Она включила лампу у себя на столе, вынула лист бумаги и карандаш. Села на стул, закинула ногу на ногу и, прямо на коленях пристроив планшет, накидала геометрическими линиями его профиль. И глубокие тени, и потоки за стеклом. И его руки, сплетенные на колене. И взгляд из-под опущенных ресниц куда-то вдаль…
«И взгляд из-под опущенных ресниц куда-то вдаль. И руки, сплетенные на колене, глубокие тени и геометрические линии лица…»
Из карандашного наброска уже давно получилась картина. Она писала ее месяц. И ничего ее не отвлекало. Да и кто мог ее отвлечь. Теперь единственным лицом, которое ей хотелось видеть, было то, что она нарисовала.
Левшинов смотрел на ее картину и ничего не говорил. И ей это уже надоело. Вообще-то — это не для посторонних глаз. Не надо было тащить это сюда. Еще чего доброго отправит по своему обыкновению в помойку. И она сделала то, чего никогда себе не позволяла. Решительно взяла картину и вытянула из его пальцев.
— Простите…
Она смотрела на свою картину, и ей казалось, что она сейчас там, в том вечере, когда стучали по стеклу капли дождя, когда квартира была пуста и были в ней только он и она. Он был еще так близко от нее. Совсем рядом…Только протяни руку.
— Люда. Вы стали мастером… Этому демону суждена долгая жизнь. Берегите его.
Вот она и дожила до этого дня. Мечты сбываются. Но вот ведь что за штука жизнь. Когда мечты сбываются, в душе остается одна пустота. Наверно, то же самое случилось бы с тем, кто дошел до горизонта. Там его ждала пропасть. Громадный марафон ее мучений, груды этюдов и эскизов. И что теперь? О чем мечтать? Мила шла домой со своей сумкой на плече, в которой лежала самая ценная ее работа, и просто умирала от пустоты, которая теперь была внутри.
Она пришла домой.
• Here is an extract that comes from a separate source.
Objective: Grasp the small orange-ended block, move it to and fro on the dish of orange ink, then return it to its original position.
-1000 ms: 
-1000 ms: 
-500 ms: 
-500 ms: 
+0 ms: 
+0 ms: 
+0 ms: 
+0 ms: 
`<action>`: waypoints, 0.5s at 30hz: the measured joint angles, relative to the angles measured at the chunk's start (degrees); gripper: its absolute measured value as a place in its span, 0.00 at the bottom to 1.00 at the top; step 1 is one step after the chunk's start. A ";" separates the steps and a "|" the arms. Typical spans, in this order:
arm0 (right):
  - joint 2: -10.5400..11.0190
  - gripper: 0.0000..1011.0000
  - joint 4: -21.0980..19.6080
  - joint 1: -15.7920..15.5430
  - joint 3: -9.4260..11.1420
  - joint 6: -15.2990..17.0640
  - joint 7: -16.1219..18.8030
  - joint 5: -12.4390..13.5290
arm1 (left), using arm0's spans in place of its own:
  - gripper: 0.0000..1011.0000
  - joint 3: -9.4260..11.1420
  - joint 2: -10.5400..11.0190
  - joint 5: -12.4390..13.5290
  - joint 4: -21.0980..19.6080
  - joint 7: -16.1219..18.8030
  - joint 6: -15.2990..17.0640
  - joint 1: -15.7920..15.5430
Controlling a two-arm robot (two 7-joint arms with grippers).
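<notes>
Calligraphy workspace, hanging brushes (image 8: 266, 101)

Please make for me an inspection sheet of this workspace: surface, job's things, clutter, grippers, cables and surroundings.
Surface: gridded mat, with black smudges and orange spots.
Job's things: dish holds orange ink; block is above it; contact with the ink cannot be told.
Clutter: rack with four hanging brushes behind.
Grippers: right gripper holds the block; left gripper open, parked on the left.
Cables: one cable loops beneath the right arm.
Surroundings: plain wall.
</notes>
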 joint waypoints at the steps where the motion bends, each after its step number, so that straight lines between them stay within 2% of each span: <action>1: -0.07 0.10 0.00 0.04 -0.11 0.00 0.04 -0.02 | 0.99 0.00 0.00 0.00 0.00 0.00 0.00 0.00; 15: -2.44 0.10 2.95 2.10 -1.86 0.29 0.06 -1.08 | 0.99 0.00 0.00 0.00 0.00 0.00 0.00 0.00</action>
Прошла мимо мамы, вяло бросив: «Привет». Вытащила свою картину и поставила на мольберт. Она теперь все время жила на ее фоне.
Вспомнила, как рассказывала Аслану о странном почти совпадении их имен.
— Ты читал «Руслана и Людмилу»? — спрашивала она его и, глядя на него, подсказывала: — Пушкина… Ну, в школе-то ты учился?
— Учился. Поэтому не спрашиваю, что за Пушкин.
Она рассказала ему всю эту замечательную историю. Почти до конца. Потому что он неожиданно захотел поставить точку чуть раньше.
— Руслан привез Людмилу спящей. Все переживали. И никто не знал, как ее разбудить…
— Я бы не стал. Чем плохо? И сейчас она, пожалуй, согласилась бы с ним. Будить и вправду не стоило…
Наташа очень устала. Она устала оттого, что дочь вернулась. Но не к ней. Все это она предчувствовала, но мысли отгоняла. Ей все казалось, что это случится не сейчас, а так, когда-нибудь. Она прекрасно помнила себя, когда родители вдруг перестали быть центром мира. И оказалось, что она сама способна стать этим центром для другого. Так образуется цепочка поколений. Раз — и твой ребенок уже стал полноценным звеном этой цепи. Но держится он уже не за тебя, а за кого-то следующего.